How do hair products affect the pH of my hair?

All water containing products will fall somewhere on the pH scale. These include shampoos, conditioners, dyes, and straighteners. More acidic products (low pH) will cause the cuticle layer to constrict, locking in moisture and contributing to a sheen or shiny appearance. Alkaline products (high pH) will cause the cuticle layer to lift and make the hair appear dull and feel brittle.

For this reason, most shampoos are usually slightly alkaline, causing the cuticle layer to lift and water to move freely into the inner layer of the hair strand. Conditioner, being more acidic, will then close the cuticle layer sealing in moisture.

Products like dyes and hair straighteners will be more alkaline and often contribute to a raised cuticle layer and more porous hair strands.

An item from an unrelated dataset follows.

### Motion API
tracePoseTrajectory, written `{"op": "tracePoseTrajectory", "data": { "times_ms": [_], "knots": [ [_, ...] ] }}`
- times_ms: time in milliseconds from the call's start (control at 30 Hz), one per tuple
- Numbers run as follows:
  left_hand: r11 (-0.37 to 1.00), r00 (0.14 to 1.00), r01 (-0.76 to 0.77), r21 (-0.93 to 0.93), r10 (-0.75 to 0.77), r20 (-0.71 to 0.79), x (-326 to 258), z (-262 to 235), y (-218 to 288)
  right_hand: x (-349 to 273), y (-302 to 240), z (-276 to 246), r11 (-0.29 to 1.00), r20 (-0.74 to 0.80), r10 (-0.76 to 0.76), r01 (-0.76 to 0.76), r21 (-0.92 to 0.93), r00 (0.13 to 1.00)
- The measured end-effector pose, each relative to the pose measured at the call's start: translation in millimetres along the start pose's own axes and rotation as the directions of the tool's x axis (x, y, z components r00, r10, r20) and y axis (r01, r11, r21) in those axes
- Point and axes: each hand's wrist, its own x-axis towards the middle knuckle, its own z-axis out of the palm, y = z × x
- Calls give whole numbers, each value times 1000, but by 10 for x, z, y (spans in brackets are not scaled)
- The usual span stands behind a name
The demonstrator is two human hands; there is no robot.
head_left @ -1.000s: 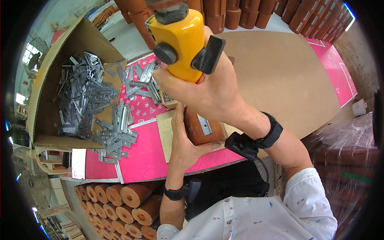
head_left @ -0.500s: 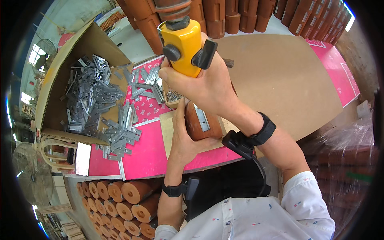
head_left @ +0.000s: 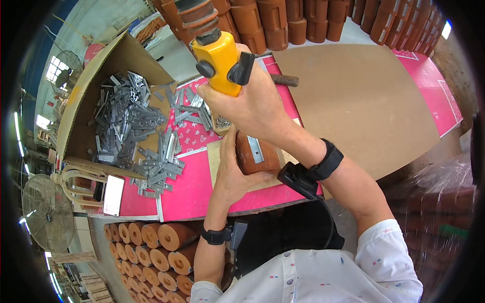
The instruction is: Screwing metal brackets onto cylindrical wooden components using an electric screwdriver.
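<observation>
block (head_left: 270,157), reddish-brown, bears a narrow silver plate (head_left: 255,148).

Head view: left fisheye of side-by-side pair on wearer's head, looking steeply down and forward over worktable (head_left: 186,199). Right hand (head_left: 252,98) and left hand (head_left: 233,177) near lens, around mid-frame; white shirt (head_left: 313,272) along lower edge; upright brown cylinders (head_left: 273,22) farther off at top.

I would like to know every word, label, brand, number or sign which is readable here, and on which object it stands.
No text is readable.
Pale labels on brown cylinders, upper right: too small to read.
Shirt: small coloured prints, too small to tell if any are letters.
Yellow tool in the right hand: no lettering visible.
</observation>
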Motion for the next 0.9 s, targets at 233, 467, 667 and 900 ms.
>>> {"op": "tracePoseTrajectory", "data": {
  "times_ms": [233,467,667,900],
  "knots": [
    [996,997,-72,60,72,2,26,-14,-33,3,5,-29,996,5,57,-57,67,998],
    [972,994,-106,211,104,17,595,-605,-319,-12,-10,9,1000,-6,17,-17,-8,1000],
    [802,862,-497,331,499,86,1058,-335,-136,-27,-18,37,1000,-53,16,-15,24,998],
    [814,855,-510,278,515,61,1100,-296,-133,-8,9,31,1000,-43,8,-8,5,999]
  ]
}}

When using these types of products, it is necessary to return the hair to its natural acidic state (through the use of conditioners or neutralizing shampoos) to prevent significant breakage or hair loss. Any severely high or low pH of the hair strands will cause the hair to be damaged.

How does this affect my hair care routine?

I some cases, the pH of your hair care products may be displayed somewhere on the product labeling. More often, the pH is not easily identified or present at all. No need to worry, most products are pH balanced to help maintain the natural pH (4-5.5) of the scalp and hair.

While you don’t have to, pH strips are also available at your local drugstore so that you can test the pH on your own. The drawback is that you would have to commit to purchasing the products to test it, and it’s not necessary. If you want to ensure that your products are correctly balancing each other out, you could use products from the same line or brand, again that is based solely on preference.

Best practice would be to make sure that your product line up contains a shampoo and conditioner that you are using them routinely and that any drastic shifts in the pH of your hair are quickly restored to the natural pH of 4-5.5.